The top-secret Joint Special Operations Command is compiling so-called target packages of detailed information about the suspects, the officials said. Working with the Pentagon and the CIA, the command is preparing the dossiers as the first step in anticipation of possible orders from President Obama to take action against those determined to have played a role in the attack on a diplomatic mission in the eastern city of Benghazi that killed Ambassador J. Christopher Stevens and three colleagues three weeks ago.
Potential military options could include drone strikes, Special Operations raids such as the one that killed Osama bin Laden, and joint missions with Libyan authorities. But administration officials say no decisions have been made on any potential targets.
Spokesmen for the Defense Department and CIA declined to comment.

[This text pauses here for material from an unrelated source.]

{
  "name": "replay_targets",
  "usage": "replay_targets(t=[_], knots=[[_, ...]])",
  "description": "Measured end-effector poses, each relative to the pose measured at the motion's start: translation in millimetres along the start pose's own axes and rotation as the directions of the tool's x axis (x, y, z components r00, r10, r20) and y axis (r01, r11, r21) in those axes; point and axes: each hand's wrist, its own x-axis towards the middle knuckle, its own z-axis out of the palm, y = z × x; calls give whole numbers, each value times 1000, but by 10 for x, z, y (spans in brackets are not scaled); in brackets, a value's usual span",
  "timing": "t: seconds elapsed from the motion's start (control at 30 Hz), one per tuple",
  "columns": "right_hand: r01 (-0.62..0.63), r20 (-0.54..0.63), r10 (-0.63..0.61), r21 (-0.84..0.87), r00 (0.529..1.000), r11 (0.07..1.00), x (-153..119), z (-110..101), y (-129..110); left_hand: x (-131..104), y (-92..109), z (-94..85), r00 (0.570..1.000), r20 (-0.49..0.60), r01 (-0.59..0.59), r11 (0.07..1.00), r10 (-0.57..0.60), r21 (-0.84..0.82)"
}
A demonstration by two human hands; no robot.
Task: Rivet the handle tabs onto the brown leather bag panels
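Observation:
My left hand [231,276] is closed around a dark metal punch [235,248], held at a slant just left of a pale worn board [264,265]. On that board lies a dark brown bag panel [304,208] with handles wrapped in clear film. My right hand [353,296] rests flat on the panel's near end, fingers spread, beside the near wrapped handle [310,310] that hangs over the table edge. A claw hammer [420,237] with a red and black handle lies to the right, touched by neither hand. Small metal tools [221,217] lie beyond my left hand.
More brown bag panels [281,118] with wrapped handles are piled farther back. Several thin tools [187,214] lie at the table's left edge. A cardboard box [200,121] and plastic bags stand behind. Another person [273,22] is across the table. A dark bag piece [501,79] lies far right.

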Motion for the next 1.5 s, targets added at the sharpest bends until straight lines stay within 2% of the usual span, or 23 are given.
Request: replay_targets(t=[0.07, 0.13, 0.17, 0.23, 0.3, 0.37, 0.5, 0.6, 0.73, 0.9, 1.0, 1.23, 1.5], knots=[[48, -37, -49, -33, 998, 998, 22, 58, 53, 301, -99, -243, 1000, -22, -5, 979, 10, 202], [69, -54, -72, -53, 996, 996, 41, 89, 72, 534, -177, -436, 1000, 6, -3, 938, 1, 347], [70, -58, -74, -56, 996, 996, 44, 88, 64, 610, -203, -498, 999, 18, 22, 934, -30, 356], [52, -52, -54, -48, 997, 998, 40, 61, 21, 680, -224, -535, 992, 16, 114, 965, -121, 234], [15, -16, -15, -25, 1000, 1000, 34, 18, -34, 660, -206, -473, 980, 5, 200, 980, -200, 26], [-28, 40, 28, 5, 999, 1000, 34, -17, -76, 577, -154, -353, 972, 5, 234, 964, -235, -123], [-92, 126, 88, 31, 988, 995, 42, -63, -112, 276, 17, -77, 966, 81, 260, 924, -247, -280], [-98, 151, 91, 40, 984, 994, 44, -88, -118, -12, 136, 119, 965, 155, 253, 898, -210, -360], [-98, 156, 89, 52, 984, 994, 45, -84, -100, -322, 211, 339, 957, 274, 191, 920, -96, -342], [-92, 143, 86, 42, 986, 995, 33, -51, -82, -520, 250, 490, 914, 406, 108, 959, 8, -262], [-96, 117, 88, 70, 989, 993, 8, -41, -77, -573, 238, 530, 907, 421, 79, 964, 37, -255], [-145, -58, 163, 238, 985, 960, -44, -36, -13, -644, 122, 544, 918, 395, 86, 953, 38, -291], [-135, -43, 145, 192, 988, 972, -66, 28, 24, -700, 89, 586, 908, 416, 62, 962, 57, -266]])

The preparations underscore the bind confronting the White House over the Benghazi attack. Obama has vowed to bring the killers to justice, and in the final weeks of the presidential campaign Republicans have hammered the administration over the possible intelligence failures that preceded the attack — including a new accusation that repeated requests for strengthened security in Benghazi had been rejected.
But any US military action on Libyan soil would risk casualties and almost certainly set off a popular backlash at a moment when gratitude for US support in the revolution that toppled Moammar Khadafy a year ago has created a measure of appreciation for the United States in the region.
At the same time, the Libyan government has presented a further issue by opposing any unilateral US military action in Libya to apprehend the attackers.
“We will not accept anyone entering inside Libya,’’ Mustafa Abu Shagur, Libya’s prime minister, told the Al-Jazeera television network. ‘‘That would infringe on sovereignty and we will refuse.’’
The Libyan government still depends on autonomous local militias to act as the police, complicating any effort to detain the most obvious suspects. Libyan and US officials acknowledge the possibility that some of the perpetrators may have fled the country.
‘‘It is a kind of hypocrisy really,’’ said Fathi Baja, a liberal former member of the Transitional National Council from Benghazi, noting that despite promises of swift retribution, the government has not taken any steps to confront or interrogate those most widely believed to bear responsibility.
Both US counterterrorism officials and Benghazi residents are increasingly focused on the local militant group Ansar al-Shariah as the main force behind the attack. Counterterrorism officials in Washington say they now believe that Ansar al-Shariah had a rough attack plan for the US diplomatic mission ‘‘on the shelf’’ and ready for some time just in case.
Then, a US official said, reports of the breach of the US Embassy in Cairo, on the 11th anniversary of the Sept. 11, 2001, terrorist attacks against the United States, provided the impetus to put the Benghazi attack in motion.
In the hours after the Benghazi attack, the US official said, spy agencies intercepted electronic communications from Ansar al-Shariah fighters bragging to an operative with Al Qaeda in the Islamic Maghreb, an Algerian insurgency that has made itself a namesake of the global terrorist group founded by Osama bin Laden.